[[ DATA FOR THIS TASK, beginning ]]

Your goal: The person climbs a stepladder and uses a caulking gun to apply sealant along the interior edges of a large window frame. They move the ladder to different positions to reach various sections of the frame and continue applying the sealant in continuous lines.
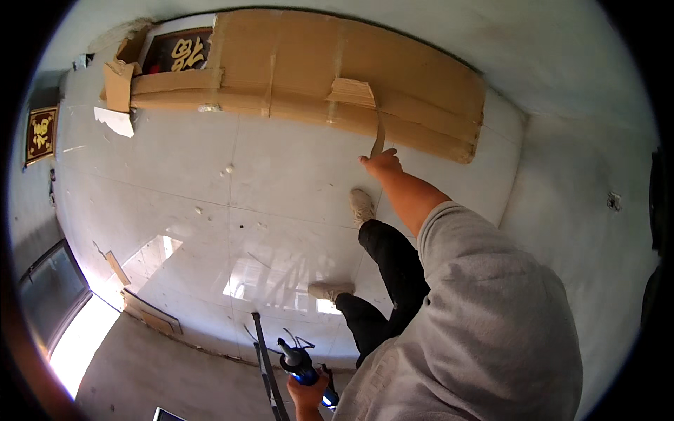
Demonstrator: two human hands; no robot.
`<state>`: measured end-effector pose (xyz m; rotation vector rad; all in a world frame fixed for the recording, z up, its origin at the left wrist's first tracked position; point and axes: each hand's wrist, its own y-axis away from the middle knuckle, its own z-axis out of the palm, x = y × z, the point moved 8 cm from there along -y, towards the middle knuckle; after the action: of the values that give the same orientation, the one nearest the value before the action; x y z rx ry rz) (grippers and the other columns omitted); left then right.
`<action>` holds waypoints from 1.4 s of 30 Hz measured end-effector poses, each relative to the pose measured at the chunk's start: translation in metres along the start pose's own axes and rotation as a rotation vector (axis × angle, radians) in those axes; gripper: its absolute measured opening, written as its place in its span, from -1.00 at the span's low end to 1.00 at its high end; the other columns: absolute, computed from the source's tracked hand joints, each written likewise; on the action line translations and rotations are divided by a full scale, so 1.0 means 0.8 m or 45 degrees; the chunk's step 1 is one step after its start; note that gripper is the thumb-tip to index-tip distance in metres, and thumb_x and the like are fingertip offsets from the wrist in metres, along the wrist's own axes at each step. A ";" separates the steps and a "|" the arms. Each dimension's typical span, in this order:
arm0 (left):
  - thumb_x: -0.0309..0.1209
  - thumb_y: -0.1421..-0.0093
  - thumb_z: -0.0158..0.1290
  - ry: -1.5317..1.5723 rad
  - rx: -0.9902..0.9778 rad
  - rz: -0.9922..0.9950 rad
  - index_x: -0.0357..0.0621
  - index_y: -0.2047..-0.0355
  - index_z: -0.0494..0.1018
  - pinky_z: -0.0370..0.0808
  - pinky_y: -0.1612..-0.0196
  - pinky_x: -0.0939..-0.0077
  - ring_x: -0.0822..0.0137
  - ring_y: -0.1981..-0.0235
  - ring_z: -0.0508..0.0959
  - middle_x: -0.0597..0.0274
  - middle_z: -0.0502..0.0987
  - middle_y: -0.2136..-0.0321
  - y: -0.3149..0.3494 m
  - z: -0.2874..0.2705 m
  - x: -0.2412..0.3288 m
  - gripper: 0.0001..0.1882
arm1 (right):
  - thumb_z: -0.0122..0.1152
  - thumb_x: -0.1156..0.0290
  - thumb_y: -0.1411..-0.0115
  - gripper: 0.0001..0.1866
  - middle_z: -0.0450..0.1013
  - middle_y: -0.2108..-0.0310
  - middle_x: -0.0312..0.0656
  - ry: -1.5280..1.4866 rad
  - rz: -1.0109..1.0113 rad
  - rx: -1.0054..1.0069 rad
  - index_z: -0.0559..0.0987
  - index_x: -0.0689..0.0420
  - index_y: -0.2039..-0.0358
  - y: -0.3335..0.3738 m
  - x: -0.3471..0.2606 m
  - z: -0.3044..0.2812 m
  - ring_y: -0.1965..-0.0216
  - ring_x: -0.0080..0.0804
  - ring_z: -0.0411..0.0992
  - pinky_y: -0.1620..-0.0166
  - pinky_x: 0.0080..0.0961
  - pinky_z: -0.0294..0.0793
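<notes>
A long brown cardboard package [281, 49] lies along the wall at the top. Its left end is torn away, baring part of a dark framed panel [161, 55] with a gold character. From a torn flap [353, 91] a narrow cardboard strip [380, 126] curls down to my right hand [384, 165], whose fingers are closed on its end. Low in view, my left hand [309, 394] grips a blue-and-black handheld tool [300, 366] with a grey tapered tip. Its exact kind I cannot make out. Dark bars [265, 365] stand right beside that hand.
My feet [330, 291] are on the glossy pale tiled floor [281, 161], where small crumbs lie. A white torn scrap [114, 121] lies by the package's open end. A framed gold-character panel [41, 135] is at the far left, above a bright opening [84, 340].
</notes>
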<state>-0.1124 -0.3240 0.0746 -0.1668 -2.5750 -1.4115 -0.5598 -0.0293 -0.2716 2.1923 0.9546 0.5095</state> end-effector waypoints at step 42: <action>-0.31 0.17 0.27 0.160 0.102 0.740 -0.32 0.20 0.46 0.50 0.24 0.30 0.16 0.44 0.54 -0.02 0.53 0.48 0.140 -0.216 0.041 -0.49 | 0.13 0.51 -0.10 -0.28 0.44 0.12 -0.10 -0.557 -1.776 -2.342 0.18 0.23 -0.30 0.872 0.017 -0.158 0.34 -0.49 0.43 0.35 -0.54 0.46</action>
<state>-0.1018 -0.4093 0.2640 -0.7204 -2.2128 -1.0589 -0.2861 -0.3113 0.3187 -0.1832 0.8310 0.0181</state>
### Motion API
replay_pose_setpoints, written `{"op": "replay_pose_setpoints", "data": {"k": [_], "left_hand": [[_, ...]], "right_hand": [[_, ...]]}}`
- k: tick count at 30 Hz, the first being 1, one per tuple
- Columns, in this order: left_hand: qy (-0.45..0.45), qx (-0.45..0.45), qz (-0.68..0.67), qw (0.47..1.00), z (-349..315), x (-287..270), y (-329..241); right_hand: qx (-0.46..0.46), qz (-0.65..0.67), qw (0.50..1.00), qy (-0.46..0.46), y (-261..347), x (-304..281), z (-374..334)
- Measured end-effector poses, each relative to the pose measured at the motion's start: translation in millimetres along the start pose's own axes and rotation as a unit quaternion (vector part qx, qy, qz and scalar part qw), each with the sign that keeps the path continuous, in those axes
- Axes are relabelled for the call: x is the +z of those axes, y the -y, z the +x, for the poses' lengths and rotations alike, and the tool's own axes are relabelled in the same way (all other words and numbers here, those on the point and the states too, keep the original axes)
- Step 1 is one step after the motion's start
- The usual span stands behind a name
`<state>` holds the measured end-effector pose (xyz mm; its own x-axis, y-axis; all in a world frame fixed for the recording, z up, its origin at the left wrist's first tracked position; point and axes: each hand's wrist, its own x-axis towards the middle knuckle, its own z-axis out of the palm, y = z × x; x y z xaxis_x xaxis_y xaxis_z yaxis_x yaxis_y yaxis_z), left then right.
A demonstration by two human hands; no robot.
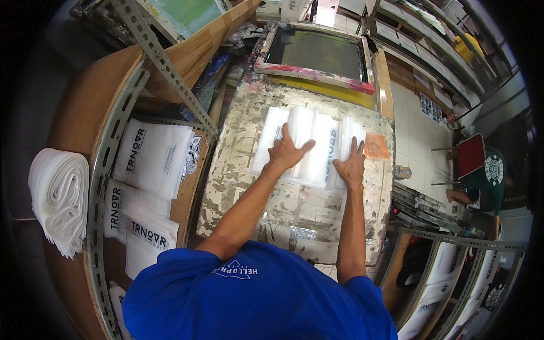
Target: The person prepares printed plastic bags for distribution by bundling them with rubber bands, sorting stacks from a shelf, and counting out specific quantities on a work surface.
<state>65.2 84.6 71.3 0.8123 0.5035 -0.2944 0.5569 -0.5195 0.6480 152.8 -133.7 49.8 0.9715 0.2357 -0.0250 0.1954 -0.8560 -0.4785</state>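
Note:
A loose stack of white translucent plastic bags (313,148) with dark print lies on a worn, paint-flaked table (238,141). The bags bulge into soft folds between my hands. My left hand (289,152) rests on their left part, thumb and fingers spread wide. At the right side, my right hand (351,164) touches the bunched edge of the bags with its fingers stretched forward and the thumb apart. The undersides of both hands are hidden.
A paint-stained screen-printing frame (314,73) stands at the table's far end. An orange patch (376,146) lies right of the bags. Left, a metal-edged shelf holds printed bags (153,153) and a white roll (58,195). At right are a red chair (471,156) and a seated person (492,175).

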Motion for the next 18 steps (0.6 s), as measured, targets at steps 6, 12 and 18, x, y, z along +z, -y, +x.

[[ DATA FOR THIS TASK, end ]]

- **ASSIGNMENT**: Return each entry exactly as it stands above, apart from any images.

- **TASK SOLUTION**:
Your goal: The person climbs a stepladder and uses a caulking gun to apply sealant along the interior edges of a large window frame. They move the ladder to different positions to reach various sections of the frame and continue applying the sealant in continuous lines.
Demonstrator: two human hands; no robot.
`<state>`: measured end-effector pose (xyz m; rotation vector rad; all in a world frame fixed for the recording, z up, its origin at the left wrist's first tracked position; point and axes: each hand's wrist, its own y-axis away from the middle knuckle, its own z-axis out of the palm, x = y × z, the point moved 8 cm from there along -y, towards the middle knuckle; after the action: of the values that give the same orientation, the one nearest the value before the action; x y z rx ry rz) (grippers and the other columns omitted); left then right.
`<action>` holds waypoints from 1.4 s of 30 Hz measured end-effector poses, each relative to the pose measured at the chunk's start: translation in metres along the start pose's own axes and rotation as a rotation vector (axis × angle, radians) in those axes; gripper: its absolute measured opening, written as its place in its span, from -1.00 at the span's low end to 1.00 at its high end; the other columns: absolute, computed from the source's tracked hand joints, each written likewise; on the action line translations and rotations are divided by a full scale, so 1.0 means 0.8 m or 45 degrees; the chunk's step 1 is one step after its start; note that gripper is the thumb-tip to index-tip distance in metres, and thumb_x and the like are fingertip offsets from the wrist in metres, along the wrist's own axes at each step. A ";" separates the steps and a "|" the arms. Each dimension's typical span, in this order:
arm0 (left):
  - thumb_x: -0.0309..0.1209
  - thumb_y: -0.1421..-0.0093
  - thumb_z: -0.0158..0.1290
  - ry: -1.5317..1.5723 rad
  - rx: -0.9902..0.9778 rad
  - rz: -0.9922..0.9950 rad
  - index_x: -0.0357..0.0621
  - index_y: -0.2047..-0.0355
  - index_z: -0.0494..0.1018
  - pinky_z: -0.0370..0.0808
  - pinky_y: -0.1612..-0.0196
  - pinky_x: -0.0939..-0.0077
  - ring_x: -0.0822..0.0137
  - ring_y: -0.1981..-0.0235
  - ring_z: -0.0508..0.0959
  - middle_x: -0.0597..0.0274
  - middle_z: -0.0502..0.0987
  - middle_y: -0.2136..-0.0321
  - y: -0.3149..0.3494 m
  - z: -0.2874..0.2705 m
  - x: -0.2412..0.3288 m
  - gripper: 0.0001..0.1882
arm1 (right):
  - thumb_z: -0.0122..0.1152
  - thumb_x: -0.1156..0.0290
  - thumb_y: -0.1411..-0.0115
  - gripper: 0.0001..0.1866
  - middle_z: -0.0450..0.1013
  - middle_y: -0.2108..-0.0310
  - middle_x: -0.0312..0.0656
  - ry: -1.5280..1.4866 rad
  - rz: -1.0109..1.0113 rad
  - rx: -1.0054..1.0069 rad
  - index_z: -0.0559..0.0987
  - index_x: -0.0689..0.0420
  - index_y: -0.2039..-0.0358
  - y: -0.3335..0.3738 m
  - x: -0.3471..0.2606 m
  - z: -0.3044..0.2812 m
  - ring_y: -0.1965..-0.0216
  - ring_x: -0.0080..0.0804
  - ring_z: -0.0411..0.0992
  - pinky_y: -0.1620..-0.0166
  - pinky_x: 0.0080..0.0961
  - pinky_z: -0.0294..0.0793
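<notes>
A long brown cardboard package [281, 49] lies along the wall at the top. Its left end is torn away, baring part of a dark framed panel [161, 55] with a gold character. From a torn flap [353, 91] a narrow cardboard strip [380, 126] curls down to my right hand [384, 165], whose fingers are closed on its end. Low in view, my left hand [309, 394] grips a blue-and-black handheld tool [300, 366] with a grey tapered tip. Its exact kind I cannot make out. Dark bars [265, 365] stand right beside that hand.
My feet [330, 291] are on the glossy pale tiled floor [281, 161], where small crumbs lie. A white torn scrap [114, 121] lies by the package's open end. A framed gold-character panel [41, 135] is at the far left, above a bright opening [84, 340].
</notes>
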<state>-0.1124 -0.3240 0.0746 -0.1668 -2.5750 -1.4115 -0.5598 -0.0293 -0.2716 2.1923 0.9546 0.5095</state> end-effector waypoints at step 42: <action>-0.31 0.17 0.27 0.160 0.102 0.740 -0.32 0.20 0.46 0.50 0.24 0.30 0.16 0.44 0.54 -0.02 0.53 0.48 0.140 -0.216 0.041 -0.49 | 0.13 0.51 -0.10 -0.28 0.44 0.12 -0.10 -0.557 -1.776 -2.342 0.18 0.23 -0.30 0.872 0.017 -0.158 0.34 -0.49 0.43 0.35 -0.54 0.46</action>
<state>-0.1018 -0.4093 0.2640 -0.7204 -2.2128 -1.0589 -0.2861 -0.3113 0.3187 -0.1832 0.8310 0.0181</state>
### Motion API
replay_pose_setpoints, written `{"op": "replay_pose_setpoints", "data": {"k": [_], "left_hand": [[_, ...]], "right_hand": [[_, ...]]}}`
- k: tick count at 30 Hz, the first being 1, one per tuple
- Columns, in this order: left_hand: qy (-0.45..0.45), qx (-0.45..0.45), qz (-0.68..0.67), qw (0.47..1.00), z (-349..315), x (-287..270), y (-329..241); right_hand: qx (-0.46..0.46), qz (-0.65..0.67), qw (0.50..1.00), qy (-0.46..0.46), y (-261..347), x (-304..281), z (-374..334)
- Measured end-effector poses, each relative to the pose measured at the motion's start: translation in millimetres along the start pose's own axes and rotation as a unit quaternion (vector part qx, qy, qz and scalar part qw), each with the sign that keeps the path continuous, in those axes
- Axes are relabelled for the call: x is the +z of those axes, y the -y, z the +x, for the poses' lengths and rotations alike, and the tool's own axes are relabelled in the same way (all other words and numbers here, those on the point and the states too, keep the original axes)
- Step 1 is one step after the motion's start
- The usual span stands behind a name
`<state>` holds the measured end-effector pose (xyz mm; its own x-axis, y-axis; all in a world frame fixed for the recording, z up, its origin at the left wrist's first tracked position; point and axes: each hand's wrist, its own x-axis towards the middle knuckle, its own z-axis out of the palm, y = z × x; x y z xaxis_x xaxis_y xaxis_z yaxis_x yaxis_y yaxis_z), left then right.
A demonstration by two human hands; no robot.
Target: The person prepares printed plastic bags for distribution by bundling them with rubber bands, sorting stacks from a shelf, and counting out specific quantities on a work surface.
<state>65.2 84.6 71.3 0.8123 0.5035 -0.2944 0.5569 -0.5195 0.6480 152.8 -133.7 49.8 0.9715 0.2357 -0.0250 0.1954 -0.8560 -0.4785</state>
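Note:
A loose stack of white translucent plastic bags (313,148) with dark print lies on a worn, paint-flaked table (238,141). The bags bulge into soft folds between my hands. My left hand (289,152) rests on their left part, thumb and fingers spread wide. At the right side, my right hand (351,164) touches the bunched edge of the bags with its fingers stretched forward and the thumb apart. The undersides of both hands are hidden.
A paint-stained screen-printing frame (314,73) stands at the table's far end. An orange patch (376,146) lies right of the bags. Left, a metal-edged shelf holds printed bags (153,153) and a white roll (58,195). At right are a red chair (471,156) and a seated person (492,175).
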
Motion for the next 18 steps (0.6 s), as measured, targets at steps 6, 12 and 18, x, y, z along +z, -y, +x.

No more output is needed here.